RECORDED DATA ::
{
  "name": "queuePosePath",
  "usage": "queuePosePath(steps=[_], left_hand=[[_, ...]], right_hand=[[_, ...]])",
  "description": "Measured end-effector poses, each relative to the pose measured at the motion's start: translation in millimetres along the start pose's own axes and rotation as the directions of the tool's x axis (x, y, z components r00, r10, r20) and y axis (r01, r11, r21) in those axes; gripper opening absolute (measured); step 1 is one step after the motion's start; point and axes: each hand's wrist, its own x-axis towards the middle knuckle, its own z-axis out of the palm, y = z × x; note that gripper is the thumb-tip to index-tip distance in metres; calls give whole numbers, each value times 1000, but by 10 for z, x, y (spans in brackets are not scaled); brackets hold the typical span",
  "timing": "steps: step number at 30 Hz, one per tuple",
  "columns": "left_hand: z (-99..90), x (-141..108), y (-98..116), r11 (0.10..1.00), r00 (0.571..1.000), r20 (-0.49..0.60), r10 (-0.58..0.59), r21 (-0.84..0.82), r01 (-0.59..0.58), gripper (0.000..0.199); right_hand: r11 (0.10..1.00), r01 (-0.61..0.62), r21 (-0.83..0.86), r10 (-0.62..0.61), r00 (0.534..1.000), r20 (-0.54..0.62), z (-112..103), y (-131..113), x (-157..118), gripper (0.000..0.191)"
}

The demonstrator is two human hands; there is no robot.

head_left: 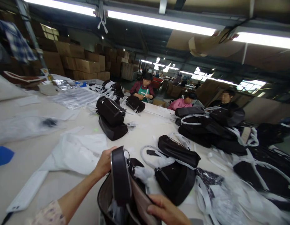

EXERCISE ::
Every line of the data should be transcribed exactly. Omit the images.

ANSWER TO THE PROBLEM ::
{
  "name": "queuePosePath",
  "usage": "queuePosePath(steps=[_], left_hand=[[_, ...]], right_hand=[[_, ...]])",
  "description": "Measured end-effector poses, each relative to the pose measured at the motion's start: translation in millimetres along the start pose's own axes and rotation as the directions of the tool's x axis (x, y, z components r00, r10, r20) and y axis (r01, r11, r21) in those axes; gripper opening absolute (measured); step 1 is one step after the motion's start; point and axes: each hand's wrist, its own x-axis towards the middle knuckle, its own z-axis out of the palm, y = z × x; note that gripper is the thumb-tip to index-tip distance in metres; calls give whole numbers, each value times 1000, but by 10 for z, x, y (spans in brackets are not scaled); brackets hold the typical span",
  "timing": "steps: step number at 30 Hz, one per tuple",
  "columns": "left_hand: z (-99..90), x (-141..108), y (-98..116), r11 (0.10..1.00), r00 (0.571..1.000), r20 (-0.49..0.60), r10 (-0.58..0.59), r21 (-0.84..0.82), r01 (-0.59..0.58), gripper (0.000..0.199); right_hand: r11 (0.10..1.00), r01 (-0.61..0.62), r21 (-0.83..0.86), r10 (-0.62..0.61), r00 (0.534..1.000), r20 (-0.54..0.62), z (-112..103), y (-131..113), x (-157..118), gripper (0.000..0.191)"
}

The demonstrator is two human hands; there is no robot.

head_left: 

That completes the output.